# Объявления > От администрации сайта >  Переезд на новый сервер

## Д.Срибный

С целью улучшения скорости и надежности работы сайта и форума планируется переезд на новый форум.
Все технические детали уже проработаны, все сайты физически перенесены на новую площадку. Осталось только перенести форум после чего мы поменяем айпи сайта и все станет доступно по новому IP адресу.
Последовательность переноса форума будет следующая:
1. Около полуночи форум будет закрыт.
2. База данных перенесется на новый сервер.
3. Будет проведена техническая настройка форума на новом месте.
4. После отладки сменится IP адрес форума и сайтов. Обычно после смены IP может пройти около суток, пока новый IP пропишется на всех серверах.
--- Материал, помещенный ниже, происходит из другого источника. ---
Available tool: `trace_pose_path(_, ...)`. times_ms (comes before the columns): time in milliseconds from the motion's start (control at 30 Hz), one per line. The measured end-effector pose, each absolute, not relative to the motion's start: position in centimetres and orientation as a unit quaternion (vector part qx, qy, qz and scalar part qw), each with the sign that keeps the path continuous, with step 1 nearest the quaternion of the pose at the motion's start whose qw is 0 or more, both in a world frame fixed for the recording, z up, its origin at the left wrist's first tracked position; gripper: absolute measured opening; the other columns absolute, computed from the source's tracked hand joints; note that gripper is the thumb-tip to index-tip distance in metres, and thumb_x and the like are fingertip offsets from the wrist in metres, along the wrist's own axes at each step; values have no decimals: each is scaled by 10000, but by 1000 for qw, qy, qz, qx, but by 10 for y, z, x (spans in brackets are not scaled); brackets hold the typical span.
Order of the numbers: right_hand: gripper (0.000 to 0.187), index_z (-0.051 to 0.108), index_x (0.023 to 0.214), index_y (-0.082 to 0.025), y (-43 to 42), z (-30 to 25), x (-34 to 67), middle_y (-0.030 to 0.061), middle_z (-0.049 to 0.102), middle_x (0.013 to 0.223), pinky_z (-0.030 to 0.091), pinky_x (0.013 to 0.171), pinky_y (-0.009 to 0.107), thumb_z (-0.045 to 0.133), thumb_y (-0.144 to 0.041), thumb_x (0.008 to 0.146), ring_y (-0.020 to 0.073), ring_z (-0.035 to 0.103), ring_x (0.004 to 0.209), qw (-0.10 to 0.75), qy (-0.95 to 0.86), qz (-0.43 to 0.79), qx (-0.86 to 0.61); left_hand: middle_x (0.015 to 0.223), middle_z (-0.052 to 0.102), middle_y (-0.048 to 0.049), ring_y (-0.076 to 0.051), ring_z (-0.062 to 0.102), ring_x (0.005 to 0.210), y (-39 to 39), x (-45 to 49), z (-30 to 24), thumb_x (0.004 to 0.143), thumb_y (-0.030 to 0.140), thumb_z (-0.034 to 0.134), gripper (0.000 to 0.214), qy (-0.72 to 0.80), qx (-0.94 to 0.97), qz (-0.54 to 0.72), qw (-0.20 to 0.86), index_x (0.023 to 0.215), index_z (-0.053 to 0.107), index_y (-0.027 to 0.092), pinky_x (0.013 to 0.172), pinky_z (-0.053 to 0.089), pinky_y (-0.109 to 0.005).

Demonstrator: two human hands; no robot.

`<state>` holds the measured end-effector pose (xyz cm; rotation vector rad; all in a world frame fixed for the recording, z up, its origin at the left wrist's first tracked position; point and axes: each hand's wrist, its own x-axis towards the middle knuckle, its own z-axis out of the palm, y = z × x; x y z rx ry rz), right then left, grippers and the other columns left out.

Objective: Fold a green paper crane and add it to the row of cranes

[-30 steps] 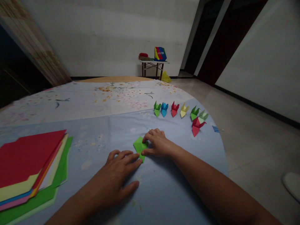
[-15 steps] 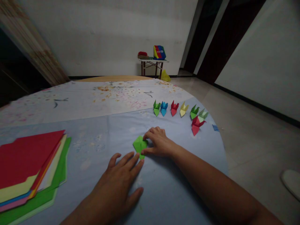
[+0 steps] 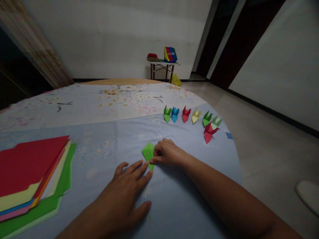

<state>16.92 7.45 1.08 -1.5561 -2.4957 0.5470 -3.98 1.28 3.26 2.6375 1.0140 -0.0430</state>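
Note:
A small green folded paper (image 3: 148,151), kite-shaped with a crease down its middle, lies flat on the blue cloth. My left hand (image 3: 129,189) is spread over the cloth, its index and middle fingertips resting on the paper's lower point. From the right side, my right hand (image 3: 168,152) closes thumb and curled fingers at the paper's right edge, hiding part of that edge. Beyond the hands stands a row of origami cranes in green (image 3: 167,114), blue (image 3: 174,114), red (image 3: 185,114) and yellow (image 3: 196,115), with several more toward the table's right edge.
A stack of coloured paper sheets (image 3: 32,166) lies at the left. The round table carries a blue cloth and a white floral cloth (image 3: 119,99). A blue clip (image 3: 229,135) sits at the right edge. Against the wall, a small table (image 3: 163,62) holds a colourful box (image 3: 170,54).
My right hand's fingers have curled in and drawn slightly back toward the paper's right edge, uncovering more of its top. My left hand stays nearly still. The view has shifted slightly.

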Motion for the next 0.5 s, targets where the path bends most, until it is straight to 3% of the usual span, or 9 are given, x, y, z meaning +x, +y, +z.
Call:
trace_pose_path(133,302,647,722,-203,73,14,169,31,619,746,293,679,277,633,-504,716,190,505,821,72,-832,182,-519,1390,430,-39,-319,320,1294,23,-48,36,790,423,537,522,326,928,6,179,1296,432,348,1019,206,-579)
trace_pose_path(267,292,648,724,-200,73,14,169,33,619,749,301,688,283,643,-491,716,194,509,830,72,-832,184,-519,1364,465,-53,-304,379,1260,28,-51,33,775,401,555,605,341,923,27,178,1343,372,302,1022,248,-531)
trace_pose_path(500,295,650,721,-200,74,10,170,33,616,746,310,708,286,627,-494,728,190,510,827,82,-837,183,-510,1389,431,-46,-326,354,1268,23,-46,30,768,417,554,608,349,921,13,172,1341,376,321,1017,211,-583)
ЧТобы ускорить этот процесс можно сделать вручную очистить кэш DNS:

– нажмите Пуск –> Выполнить… –> Запуск программы –> cmd –> OK;
– переключите (при необходимости) раскладку клавиатуры на EN;
– после приглашения системы C:\Documents and Settings\Имя_пользователя> введите ipconfig /flushdns, нажмите <Enter>;
– кэш распознавателя DNS будет сброшен:

C:\Documents and Settings\Администратор>ipconfig /flushdns

Настройка протокола IP для Windows

Успешно сброшен кэш распознавателя DNS.

C:\Documents and Settings\Администратор>

Перенос состоится в самое ближайшее время, возможно даже сегодня.
Если не сегодня то в ночь с воскресенья на понедельник.

----------


## Д.Срибный

Переезд в основном завершился. Процесс занял гораздо больше времени, чем планировалось, вследствие различных технических проблем.
Скорее всего еще будут возникать мелкие сложности, но со временем постараемся все решить.

----------


## An-Z

Дневники не фурычат, в разделе "что нового" названия тем даются ссылкой типа "11.11.2013, 01:36 *t140* ответил(-а) в теме в разделе *forumdisplay.php?f=16*"

----------


## Д.Срибный

Да, я знаю об этих ошибках. Работаю над устранением.

Update: Ленту активности починил. Работаем дальше.

Update 2: Блог починил.

----------